#### [Task item]
Below are the records; copy exactly the stretch from the line containing "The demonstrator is" through the line containing "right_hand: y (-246", both ends included, and nothing else.
---
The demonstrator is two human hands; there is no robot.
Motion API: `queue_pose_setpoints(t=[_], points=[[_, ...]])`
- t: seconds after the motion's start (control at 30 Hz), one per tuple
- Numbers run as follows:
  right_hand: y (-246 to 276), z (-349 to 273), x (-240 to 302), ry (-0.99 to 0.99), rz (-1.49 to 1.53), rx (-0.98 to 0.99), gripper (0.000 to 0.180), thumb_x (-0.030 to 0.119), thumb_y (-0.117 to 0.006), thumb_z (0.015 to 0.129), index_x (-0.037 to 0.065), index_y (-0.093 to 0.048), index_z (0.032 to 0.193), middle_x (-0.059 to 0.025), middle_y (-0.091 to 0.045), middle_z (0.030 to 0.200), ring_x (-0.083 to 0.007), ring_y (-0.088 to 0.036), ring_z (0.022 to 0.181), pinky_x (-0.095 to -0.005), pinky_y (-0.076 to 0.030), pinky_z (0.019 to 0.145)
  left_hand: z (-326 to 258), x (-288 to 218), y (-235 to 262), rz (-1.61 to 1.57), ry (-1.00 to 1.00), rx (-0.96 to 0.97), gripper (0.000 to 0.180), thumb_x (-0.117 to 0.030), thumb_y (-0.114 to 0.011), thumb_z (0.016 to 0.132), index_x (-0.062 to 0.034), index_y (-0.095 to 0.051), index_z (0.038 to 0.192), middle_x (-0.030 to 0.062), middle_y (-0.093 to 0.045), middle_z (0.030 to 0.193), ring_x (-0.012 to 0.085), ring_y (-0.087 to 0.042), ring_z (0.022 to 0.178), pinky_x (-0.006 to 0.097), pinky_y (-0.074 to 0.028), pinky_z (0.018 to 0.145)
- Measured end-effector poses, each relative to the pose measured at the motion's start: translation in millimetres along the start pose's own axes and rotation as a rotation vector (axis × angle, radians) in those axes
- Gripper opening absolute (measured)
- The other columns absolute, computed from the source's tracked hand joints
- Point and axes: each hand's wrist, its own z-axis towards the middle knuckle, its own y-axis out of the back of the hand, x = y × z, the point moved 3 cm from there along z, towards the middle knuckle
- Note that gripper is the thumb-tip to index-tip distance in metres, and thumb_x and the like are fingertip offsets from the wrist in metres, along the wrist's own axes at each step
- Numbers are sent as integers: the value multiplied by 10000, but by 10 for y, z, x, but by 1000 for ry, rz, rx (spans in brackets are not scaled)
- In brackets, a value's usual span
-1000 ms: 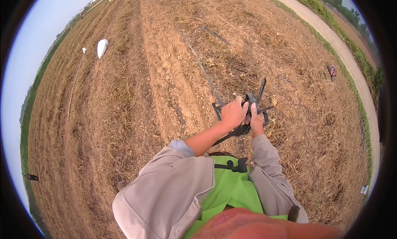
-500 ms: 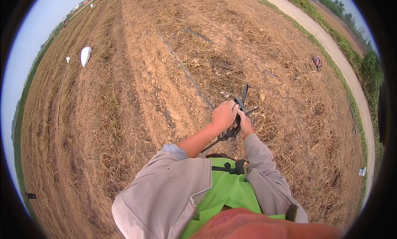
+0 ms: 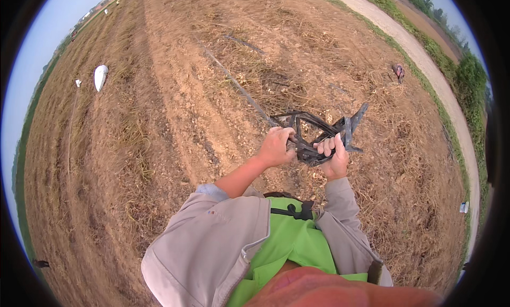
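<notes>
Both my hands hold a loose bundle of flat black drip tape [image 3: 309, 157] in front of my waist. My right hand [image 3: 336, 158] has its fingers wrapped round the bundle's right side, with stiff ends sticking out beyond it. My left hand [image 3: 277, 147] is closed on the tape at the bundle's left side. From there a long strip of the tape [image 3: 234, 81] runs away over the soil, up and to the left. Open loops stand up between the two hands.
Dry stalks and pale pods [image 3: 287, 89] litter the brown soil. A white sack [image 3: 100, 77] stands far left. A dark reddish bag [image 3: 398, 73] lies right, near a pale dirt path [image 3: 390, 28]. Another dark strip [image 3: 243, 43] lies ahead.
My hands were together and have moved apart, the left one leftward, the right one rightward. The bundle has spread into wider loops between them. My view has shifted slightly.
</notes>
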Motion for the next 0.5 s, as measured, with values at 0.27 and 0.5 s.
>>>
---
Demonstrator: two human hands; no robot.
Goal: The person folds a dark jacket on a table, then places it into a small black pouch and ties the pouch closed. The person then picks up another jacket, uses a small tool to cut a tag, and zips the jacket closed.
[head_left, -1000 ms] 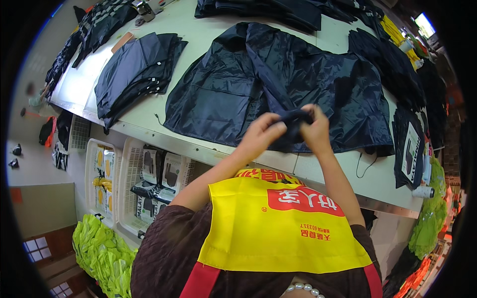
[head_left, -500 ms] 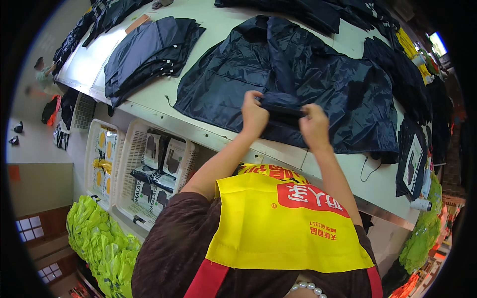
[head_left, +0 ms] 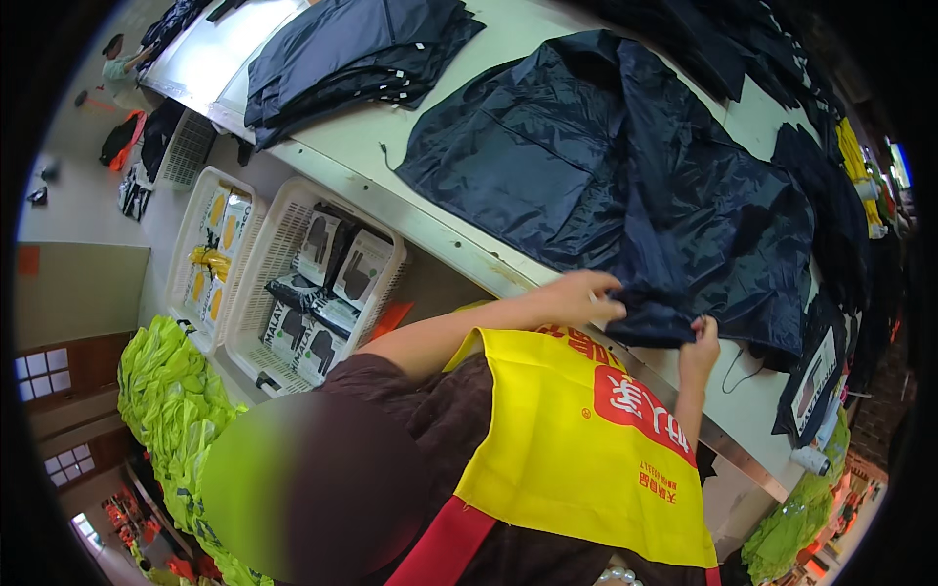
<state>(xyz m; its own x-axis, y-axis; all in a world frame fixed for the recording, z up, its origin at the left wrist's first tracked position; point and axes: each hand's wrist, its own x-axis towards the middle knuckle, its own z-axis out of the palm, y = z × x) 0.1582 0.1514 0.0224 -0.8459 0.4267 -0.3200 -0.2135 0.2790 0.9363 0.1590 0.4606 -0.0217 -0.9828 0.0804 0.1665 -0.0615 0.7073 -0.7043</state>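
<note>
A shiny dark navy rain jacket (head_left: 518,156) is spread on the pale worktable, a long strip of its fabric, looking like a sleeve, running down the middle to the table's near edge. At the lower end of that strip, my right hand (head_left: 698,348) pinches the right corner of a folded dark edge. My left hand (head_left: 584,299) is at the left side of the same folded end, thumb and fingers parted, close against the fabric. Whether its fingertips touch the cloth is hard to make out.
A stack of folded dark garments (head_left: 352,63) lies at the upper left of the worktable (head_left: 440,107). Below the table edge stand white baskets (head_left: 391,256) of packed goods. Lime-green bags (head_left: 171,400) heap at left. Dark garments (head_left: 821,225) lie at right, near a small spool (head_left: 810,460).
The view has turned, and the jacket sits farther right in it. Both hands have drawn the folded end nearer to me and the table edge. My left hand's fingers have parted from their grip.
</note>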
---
#### [Problem solution]
The demonstrator is two human hands; there is no robot.
Motion API: `queue_pose_setpoints(t=[_], points=[[_, ...]])`
- t: seconds after the motion's start (control at 30 Hz), one per tuple
- Numbers run as follows:
  right_hand: y (-246 to 276), z (-349 to 273), x (-240 to 302), ry (-0.99 to 0.99), rz (-1.49 to 1.53), rx (-0.98 to 0.99), gripper (0.000 to 0.180), thumb_x (-0.030 to 0.119), thumb_y (-0.117 to 0.006), thumb_z (0.015 to 0.129), index_x (-0.037 to 0.065), index_y (-0.093 to 0.048), index_z (0.032 to 0.193), middle_x (-0.059 to 0.025), middle_y (-0.091 to 0.045), middle_z (0.030 to 0.200), ring_x (-0.083 to 0.007), ring_y (-0.088 to 0.036), ring_z (0.022 to 0.181), pinky_x (-0.095 to -0.005), pinky_y (-0.076 to 0.030), pinky_z (0.019 to 0.145)

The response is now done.